日本で生まれた子供の永住許可申請における期限と重要な注意点#

日本において永住者の在留資格を持つ両親(あるいは片方の親)の間に子供が生まれた場合、その子供は自動的に「永住者」になるわけではありません。日本国籍を持たない子供が日本で生活を続けるためには、別途、入管法に基づいた手続きが必要です。

特に「永住者」としての地位を出生と同時に継承させたい場合、非常に厳格な期限とルールが存在します。ここでは、日本で生まれた外国籍の子供が永住許可を取得するための手続き、特に「在留資格取得許可申請」の期限と注意点について、客観的な視点から詳細に解説します。

出生後30日以内の申請義務#

最も重要な点は、申請の期限です。永住者の子供が日本で出生し、引き続き日本に滞在する場合、出生の日から30日以内に地方出入国在留管理官署へ申請を行わなければなりません。

この手続きは、通常の在留資格変更許可申請とは異なり、「在留資格取得許可申請」と呼ばれます。子供は出生時点では何の在留資格も持っていませんが、出生から60日間は在留資格がなくても日本に滞在することが特例として認められています。しかし、永住許可を含めた在留資格の取得を希望する場合は、この60日ではなく「30日以内」に申請アクションを起こす必要があります。

30日を過ぎてしまった場合のリスク#

もし出生から30日を経過した後に申請を行った場合、原則として「永住者」の在留資格が直接付与されることはありません。30日を過ぎてから60日以内に申請を行った場合、一般的には「永住者の配偶者等」という在留資格が付与されることになります。

「永住者」と「永住者の配偶者等」では、その法的地位の安定性に大きな差があります。「永住者の配偶者等」の場合、在留期間の更新手続きが数年ごとに必要となり、将来的に子供自身が永住申請を行う際には、日本での居住歴や素行要件などの審査を改めて受けることになります。したがって、子供に最初から安定した永住権を持たせたいと考える場合は、30日以内の申請期限を厳守することが不可欠です。

なお、出生から60日を経過してしまうと、子供はオーバーステイ(不法残留)の状態となってしまうため、細心の注意が必要です。

申請に必要な書類と審査のポイント#

出生による永住許可申請(在留資格取得許可申請)において求められる主な書類は以下の通りです。

  1. 在留資格取得許可申請書: 入管指定の様式を使用します。
  2. 出生を証明する公的書類: 市区町村役場が発行する「出生届受理証明書」や「出生届記載事項証明書」が一般的です。母子手帳の提示を求められることもあります。
  3. 親の住民税の課税・納税証明書: 親が日本で安定した生活を送っているかを確認するため、直近の証明書が必要です。
  4. 身元保証書: 通常、永住権を持つ親が身元保証人となります。
  5. 住民票の写し: 家族全員が記載されたものが必要です。
  6. パスポートの提示: ただし、出生直後の乳児はパスポートを取得していないケースが大半です。この場合、申請時にパスポートを提示できない理由を申告し、後日取得した際に提示することで足ります。申請時点でパスポートがなくても手続きは可能です。

審査においては、親が永住者としての適格性を維持しているか、家族全体として日本で安定して生活できる経済基盤があるかが確認されます。

出生後すぐに日本を出国する場合#

子供が生まれた後、日本に定住する意思がなく、出生から60日以内に日本を出国する予定であれば、在留資格の取得手続きは不要です。しかし、予定が変わって60日を超えて滞在することになった場合や、一度出国して再び日本に戻ってくる場合は、在留資格(および再入国許可)が必要になります。
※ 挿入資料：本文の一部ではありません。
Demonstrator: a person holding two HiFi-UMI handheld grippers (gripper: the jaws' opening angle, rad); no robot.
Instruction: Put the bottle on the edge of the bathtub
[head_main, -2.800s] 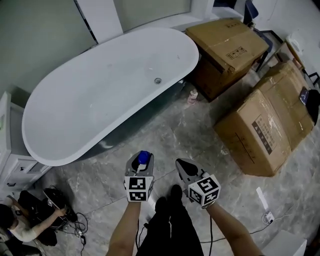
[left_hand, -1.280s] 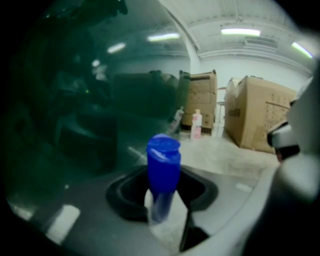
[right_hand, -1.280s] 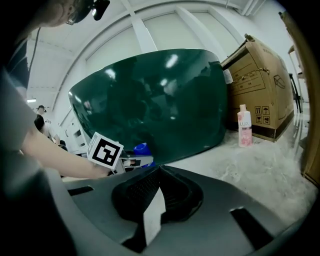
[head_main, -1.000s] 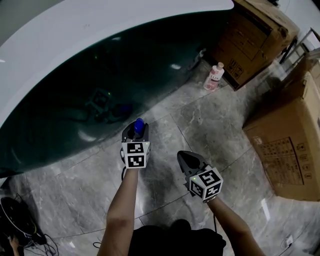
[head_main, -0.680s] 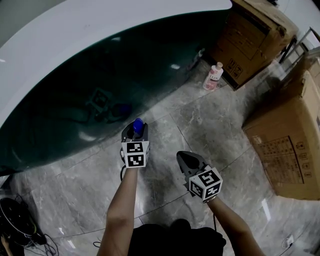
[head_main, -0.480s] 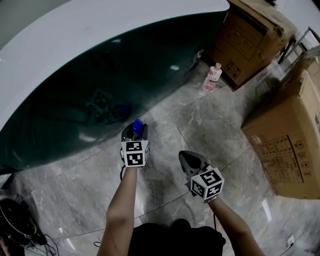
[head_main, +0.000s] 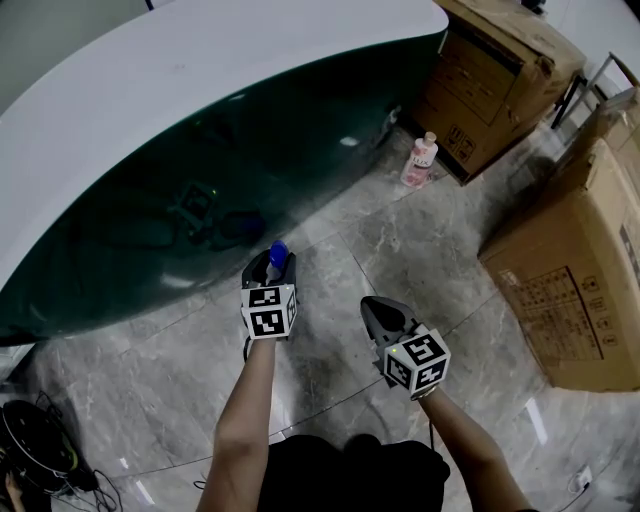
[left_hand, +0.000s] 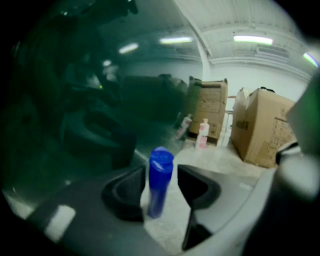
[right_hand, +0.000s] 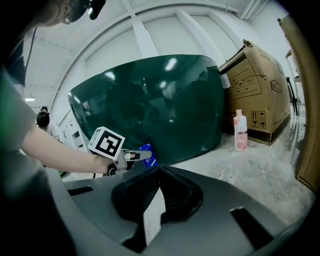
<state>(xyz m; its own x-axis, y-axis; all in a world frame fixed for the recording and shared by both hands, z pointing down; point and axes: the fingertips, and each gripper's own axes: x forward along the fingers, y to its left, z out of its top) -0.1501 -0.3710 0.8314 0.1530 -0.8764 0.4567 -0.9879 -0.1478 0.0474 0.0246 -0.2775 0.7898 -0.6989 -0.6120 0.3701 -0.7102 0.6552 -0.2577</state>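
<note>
A small blue bottle stands upright between the jaws of my left gripper, low over the marble floor beside the bathtub. The jaws are opening, and a thin gap shows on each side of the bottle. In the head view the bottle's blue cap pokes out at the left gripper's tip. The bathtub has a wide white rim and a dark green outer wall right ahead. My right gripper hangs to the right, shut and empty, its jaw tips meeting.
A pink bottle stands on the floor by the tub's far end, in front of a cardboard box. A second large box lies at the right. Cables and black gear sit at the lower left.
The view has closed in from standing back to right beside the tub's green wall. Over the last second both grippers drifted slightly and the blue bottle stayed at the left gripper's tip.
</note>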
将来の計画が不確定な場合は、安全策として30日以内に在留資格取得許可申請を行っておくことが、法的な安定性を確保する上で賢明な判断と言えます。

まとめ#

日本で生まれた永住者の子供に対する「出生による永住許可申請」は、時間との勝負です。出生届を市区町村役場に提出した後、速やかに必要書類を揃え、生後30日以内に入管へ申請を行う必要があります。この期限を逃すと、子供は「永住者」の資格を即座に得ることができず、将来的な負担が増える可能性があります。

制度の仕組みを正しく理解し、期限内に適切な手続きを行うことが、子供の安定した在留資格を確保するための最善の方法です。